Это про него, про Мишу. Может быть, никто этого не сказал. Может быть, это было во сне. Или послышалось, когда он, маленький, пятилетний, засыпал, а за спиной шел поздний разговор отца с матерью.
Все шло обычно.
И Миша был как все: гимназистом. Ничем не выделялся. Но что-то, как залетевший в грудь ветерок, вертелось там в глубине.
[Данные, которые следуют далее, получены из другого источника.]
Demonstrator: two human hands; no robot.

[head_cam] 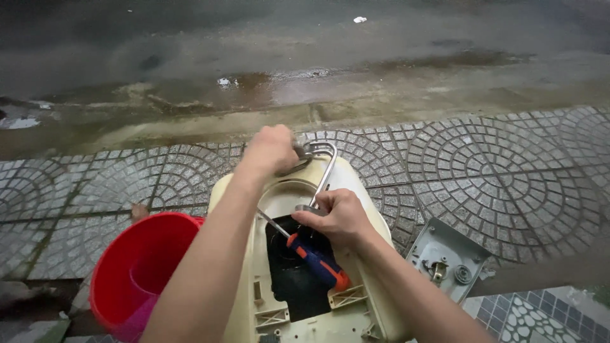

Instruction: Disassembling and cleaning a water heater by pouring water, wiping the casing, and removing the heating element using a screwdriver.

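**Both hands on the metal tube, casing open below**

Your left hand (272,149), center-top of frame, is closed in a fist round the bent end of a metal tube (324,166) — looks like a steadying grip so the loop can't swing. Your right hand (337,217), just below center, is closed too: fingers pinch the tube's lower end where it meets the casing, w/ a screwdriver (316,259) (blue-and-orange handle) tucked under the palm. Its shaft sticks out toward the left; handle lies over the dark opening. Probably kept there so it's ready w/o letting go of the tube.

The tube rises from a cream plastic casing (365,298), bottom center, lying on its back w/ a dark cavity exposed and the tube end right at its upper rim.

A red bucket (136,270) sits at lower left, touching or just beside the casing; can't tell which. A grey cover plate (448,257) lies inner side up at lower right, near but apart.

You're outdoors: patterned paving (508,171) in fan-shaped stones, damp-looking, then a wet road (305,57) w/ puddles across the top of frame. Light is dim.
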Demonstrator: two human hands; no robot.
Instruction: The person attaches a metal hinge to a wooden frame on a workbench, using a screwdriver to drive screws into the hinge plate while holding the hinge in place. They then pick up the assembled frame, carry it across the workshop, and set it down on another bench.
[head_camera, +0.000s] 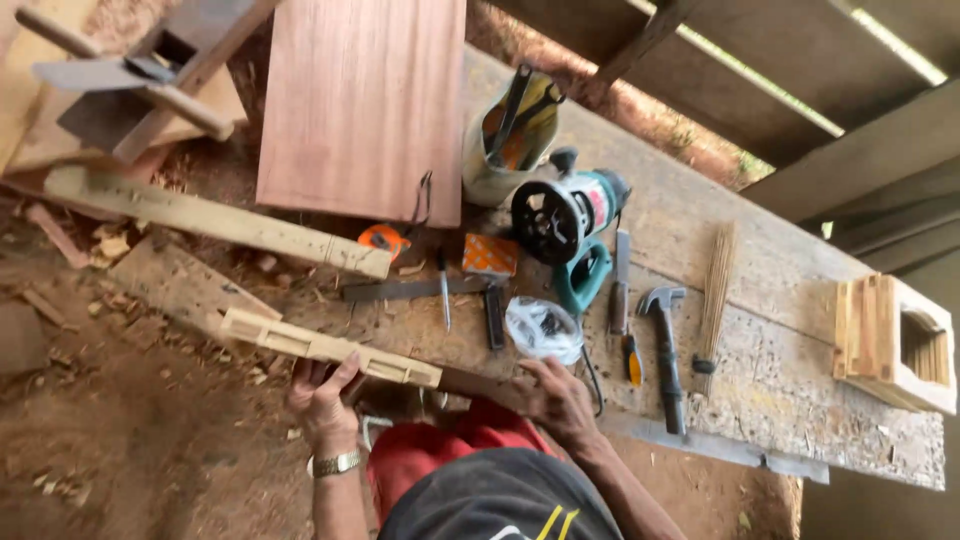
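Both hands grip a long pale notched wooden rail (330, 348) at the near edge of the worn plank surface (780, 370): left hand (322, 398) beneath, right hand (555, 397) at its darker end. It runs left-right, slightly tilted; sawdust-strewn dirt floor (120, 440) below.

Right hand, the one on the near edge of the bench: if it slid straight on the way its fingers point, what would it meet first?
Probably the clear plastic bag just beyond the right hand, though depth is hard to judge.

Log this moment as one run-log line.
left hand: grips mortised wooden rail | right hand: rests on workbench edge | nearby: claw hammer
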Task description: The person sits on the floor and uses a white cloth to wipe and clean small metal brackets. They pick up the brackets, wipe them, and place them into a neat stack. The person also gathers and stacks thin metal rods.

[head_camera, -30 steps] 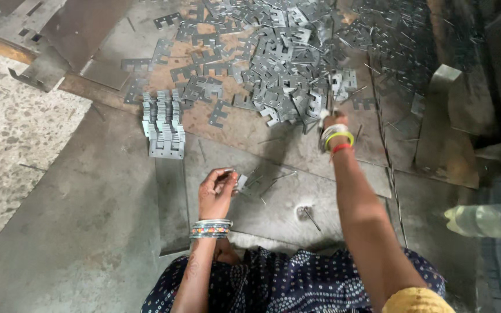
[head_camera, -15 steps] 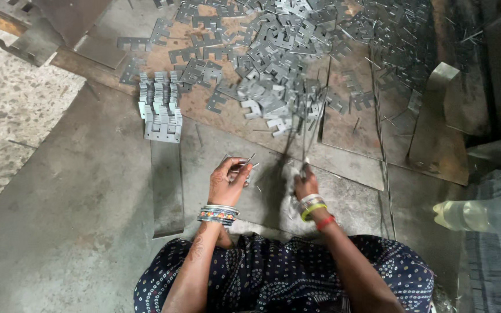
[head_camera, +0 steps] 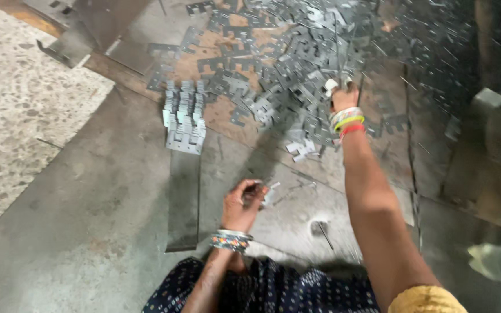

Миша сам себя иногда ловил: "И чего это я думаю?" А сам стоит у окна и провожает глазами снежинки, падающие на землю.
Из-за этих дум однажды ему нос разбили.
Приняли за другого и -- по носу. Произошло это во время перемены, в классе. Потом извинялись. Но напрасно: никогда этого Миша не забыл. А дома про это не сказал. И классному наставнику и надзирателю тоже не сказал.
Зато свою детскую душу упитал этим событием. И был так удовлетворен, как если бы все простил и забыл.
* * *
Потом про Мишу говорили, что он красивый. А сам он смотрелся в зеркало и находил себя очень похожим на кучера: такой же румяный и скуластый, такие же голубые глаза, такие же белые волосы, как лен, и такие же кудри, словно стружки. Разве только нос потоньше.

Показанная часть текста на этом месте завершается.